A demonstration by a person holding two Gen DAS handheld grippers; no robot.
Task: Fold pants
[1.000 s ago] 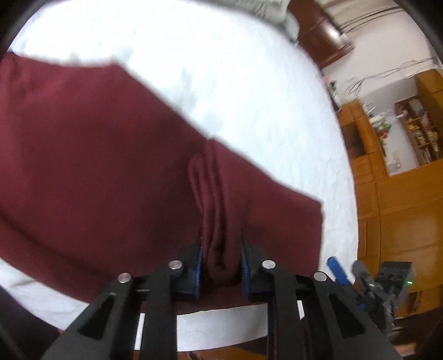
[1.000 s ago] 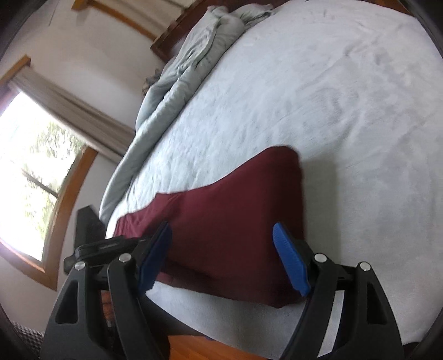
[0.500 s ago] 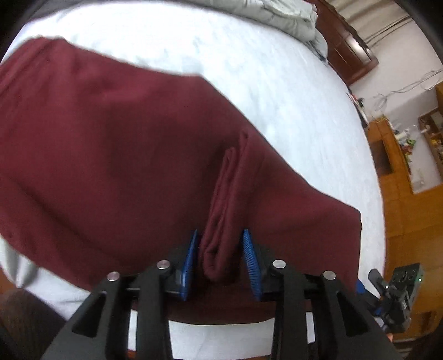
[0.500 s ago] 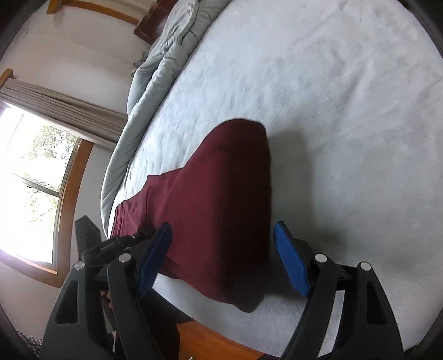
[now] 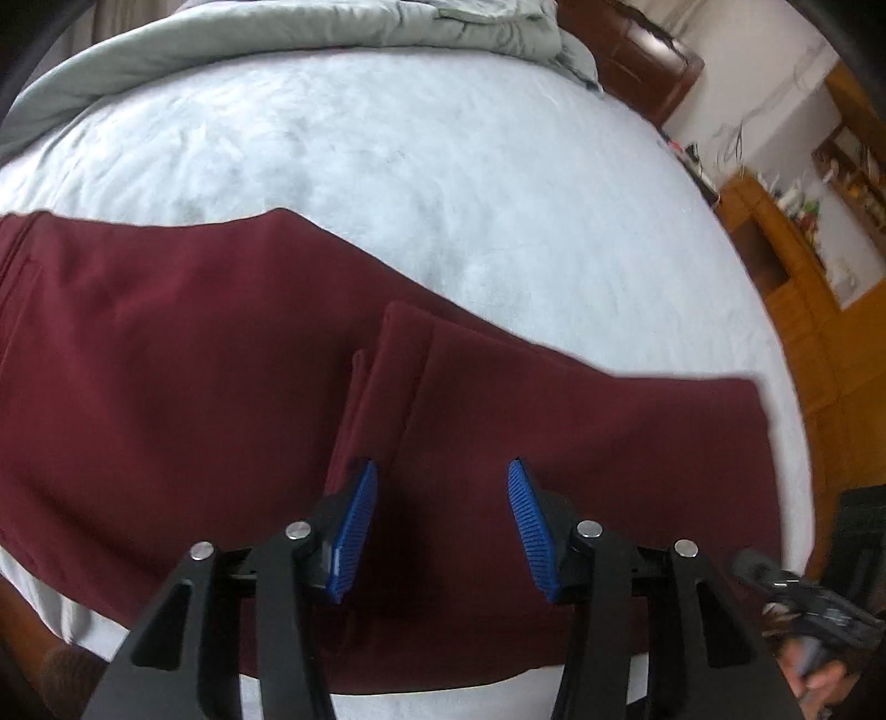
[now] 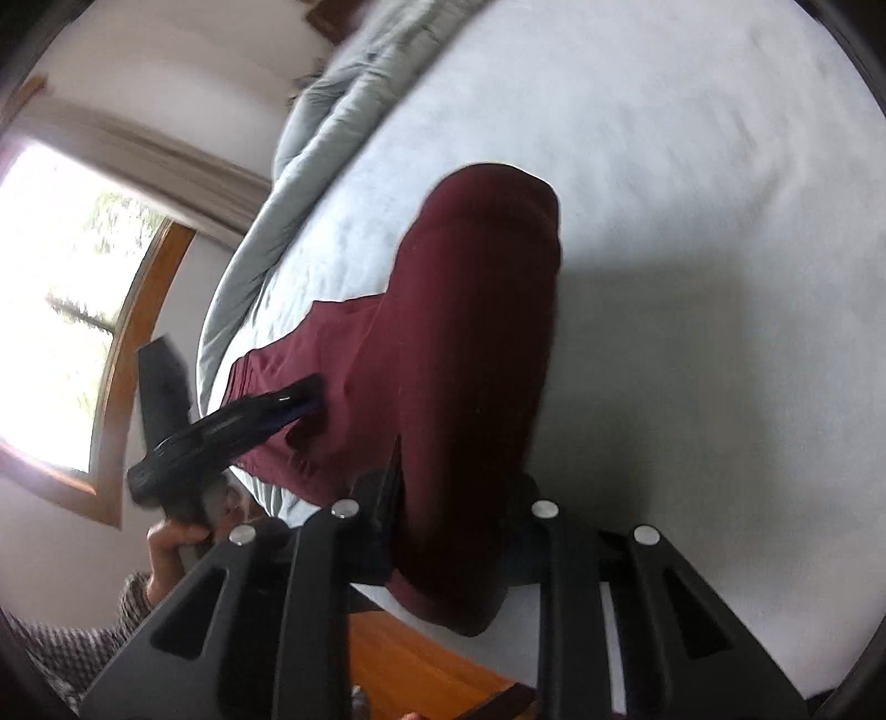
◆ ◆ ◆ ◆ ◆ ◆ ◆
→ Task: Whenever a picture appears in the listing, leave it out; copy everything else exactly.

→ Reply to the exercise:
A demonstration by a person holding two Gen DAS handheld grippers; no robot.
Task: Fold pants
[1.000 s ago] 
[1.000 s ago] 
[0.500 s ago] 
[0.500 s ago] 
[now] 
[now] 

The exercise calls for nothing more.